• **TASK OBJECTIVE**
Can the data below be set down again exactly, line for line?

• **DATA PROVIDED**
*****

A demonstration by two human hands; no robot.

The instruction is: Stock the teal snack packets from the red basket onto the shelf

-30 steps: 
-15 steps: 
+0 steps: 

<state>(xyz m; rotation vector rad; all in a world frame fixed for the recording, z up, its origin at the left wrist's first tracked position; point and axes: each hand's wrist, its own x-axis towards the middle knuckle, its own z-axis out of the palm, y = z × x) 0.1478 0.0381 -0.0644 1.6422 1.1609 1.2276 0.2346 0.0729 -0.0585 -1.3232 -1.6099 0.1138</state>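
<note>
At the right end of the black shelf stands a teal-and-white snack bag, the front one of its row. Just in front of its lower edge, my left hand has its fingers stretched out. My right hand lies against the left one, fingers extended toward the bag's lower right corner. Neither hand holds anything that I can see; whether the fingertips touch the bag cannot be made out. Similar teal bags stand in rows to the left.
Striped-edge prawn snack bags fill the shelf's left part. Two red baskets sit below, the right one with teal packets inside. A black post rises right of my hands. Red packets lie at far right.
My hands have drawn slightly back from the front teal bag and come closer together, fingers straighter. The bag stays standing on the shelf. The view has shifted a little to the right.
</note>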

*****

• **ANSWER TO THE EXERCISE**
A demonstration by two human hands; no robot.

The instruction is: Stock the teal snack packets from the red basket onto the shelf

-30 steps: 
-15 steps: 
+0 steps: 

<state>(xyz m; rotation vector rad; all in a world frame fixed for the recording, z up, its origin at the left wrist's first tracked position; point and axes: each hand's wrist, its own x-axis towards the middle knuckle, its own z-axis out of the palm, y = z × x) 0.1478 0.0381 -0.0644 1.6422 1.1609 1.2276 0.2346 0.0729 -0.0585 -1.3232 -1.6099 0.1138</state>
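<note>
At the right end of the black shelf stands a teal-and-white snack bag, the front one of its row. Just in front of its lower edge, my left hand has its fingers stretched out. My right hand lies against the left one, fingers extended toward the bag's lower right corner. Neither hand holds anything that I can see; whether the fingertips touch the bag cannot be made out. Similar teal bags stand in rows to the left.
Striped-edge prawn snack bags fill the shelf's left part. Two red baskets sit below, the right one with teal packets inside. A black post rises right of my hands. Red packets lie at far right.
My hands have drawn slightly back from the front teal bag and come closer together, fingers straighter. The bag stays standing on the shelf. The view has shifted a little to the right.
</note>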

The output has been given in full.